Two little girls
My new book, THE RAKE’S DAUGHTER comes out in a couple of days. This is the prologue, and takes place about ten years before the main story starts.
For some reason it doesn’t show up on Amazon’s “look inside” feature — that starts at chapter one, so here, for you is part of the prologue. It sets up the meeting of the two girls, who are the heroines of this book and the next one, which isn’t yet finished. I hope you enjoy it.
Studley Park Manor,
Hampshire, England
1808
For the first eight-and-three-quarter years of her life Clarissa Louise Studley had given nobody any trouble. The servants at Studley Park Manor all agreed: Miss Clarissa was a most agreeable child—quiet, biddable and obedient. No bother at all. You barely even noticed she was there.
But several days before her ninth birthday, she changed.
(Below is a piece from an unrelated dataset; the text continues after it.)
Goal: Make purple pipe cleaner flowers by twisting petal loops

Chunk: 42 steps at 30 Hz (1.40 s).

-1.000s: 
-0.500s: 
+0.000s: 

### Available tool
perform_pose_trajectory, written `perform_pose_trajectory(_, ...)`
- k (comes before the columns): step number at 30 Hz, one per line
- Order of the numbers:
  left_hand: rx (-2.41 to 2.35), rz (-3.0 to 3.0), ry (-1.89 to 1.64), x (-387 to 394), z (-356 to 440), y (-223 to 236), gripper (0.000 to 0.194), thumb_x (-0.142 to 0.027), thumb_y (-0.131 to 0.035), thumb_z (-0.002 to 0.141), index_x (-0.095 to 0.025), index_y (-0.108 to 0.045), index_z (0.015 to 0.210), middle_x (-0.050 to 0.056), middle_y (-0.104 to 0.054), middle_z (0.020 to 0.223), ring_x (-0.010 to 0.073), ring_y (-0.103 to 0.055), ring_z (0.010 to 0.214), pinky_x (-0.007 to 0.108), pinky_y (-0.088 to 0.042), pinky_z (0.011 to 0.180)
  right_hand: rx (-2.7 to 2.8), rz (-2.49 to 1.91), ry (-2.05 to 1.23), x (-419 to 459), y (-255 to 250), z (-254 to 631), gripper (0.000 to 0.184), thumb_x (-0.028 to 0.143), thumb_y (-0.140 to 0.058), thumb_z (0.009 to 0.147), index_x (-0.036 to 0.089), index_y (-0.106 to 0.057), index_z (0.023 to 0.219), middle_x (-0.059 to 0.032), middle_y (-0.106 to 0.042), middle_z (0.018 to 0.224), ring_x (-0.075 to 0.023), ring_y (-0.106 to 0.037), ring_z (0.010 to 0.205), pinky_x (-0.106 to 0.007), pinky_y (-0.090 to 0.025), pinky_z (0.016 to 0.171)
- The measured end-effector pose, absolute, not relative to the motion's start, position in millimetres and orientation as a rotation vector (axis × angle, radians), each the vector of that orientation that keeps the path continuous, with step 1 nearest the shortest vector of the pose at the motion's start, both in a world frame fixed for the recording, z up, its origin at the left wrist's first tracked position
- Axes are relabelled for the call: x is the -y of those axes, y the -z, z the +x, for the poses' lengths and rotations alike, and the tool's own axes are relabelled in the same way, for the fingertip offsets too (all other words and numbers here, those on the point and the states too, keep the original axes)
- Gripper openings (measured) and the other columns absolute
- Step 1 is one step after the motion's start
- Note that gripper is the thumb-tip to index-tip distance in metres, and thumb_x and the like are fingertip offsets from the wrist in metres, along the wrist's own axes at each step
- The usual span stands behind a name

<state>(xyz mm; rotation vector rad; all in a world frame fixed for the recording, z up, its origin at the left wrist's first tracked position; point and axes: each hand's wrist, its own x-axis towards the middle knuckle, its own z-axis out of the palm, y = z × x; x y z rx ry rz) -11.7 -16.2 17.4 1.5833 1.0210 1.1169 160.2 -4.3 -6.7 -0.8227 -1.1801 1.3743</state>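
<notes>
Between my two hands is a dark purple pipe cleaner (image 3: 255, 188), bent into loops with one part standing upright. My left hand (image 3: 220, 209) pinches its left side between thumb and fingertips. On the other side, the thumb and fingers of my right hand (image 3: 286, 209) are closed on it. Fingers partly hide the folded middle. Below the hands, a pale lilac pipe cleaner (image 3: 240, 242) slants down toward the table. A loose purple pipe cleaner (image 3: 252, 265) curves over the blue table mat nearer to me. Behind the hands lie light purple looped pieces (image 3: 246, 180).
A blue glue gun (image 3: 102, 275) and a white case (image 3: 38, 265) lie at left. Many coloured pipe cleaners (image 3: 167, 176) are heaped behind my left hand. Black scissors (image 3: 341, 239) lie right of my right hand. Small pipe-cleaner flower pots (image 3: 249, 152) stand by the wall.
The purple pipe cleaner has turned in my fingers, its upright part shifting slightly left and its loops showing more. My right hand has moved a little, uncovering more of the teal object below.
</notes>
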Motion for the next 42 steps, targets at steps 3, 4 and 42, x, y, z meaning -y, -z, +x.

Radically.
And the servants knew exactly who to blame.
The change had come unexpectedly, as change usually did, with the arrival one afternoon of a dusty black traveling carriage. It pulled up in front of the house and a soberly dressed man of about thirty years stepped down.
A Studley Park groom came running but the gentleman waved him off with a curt, “No need. I won’t be long.”
“Don’t move,” he ordered an unseen person inside the carriage. He marched up the front steps and rang the doorbell with a hard yank that set the interior bell jangling horribly. And when the butler answered, the visitor demanded—not asked—to see Sir Bartleby Studley, in quite the same brusque tone in which he’d spoken to the groom. If not harsher.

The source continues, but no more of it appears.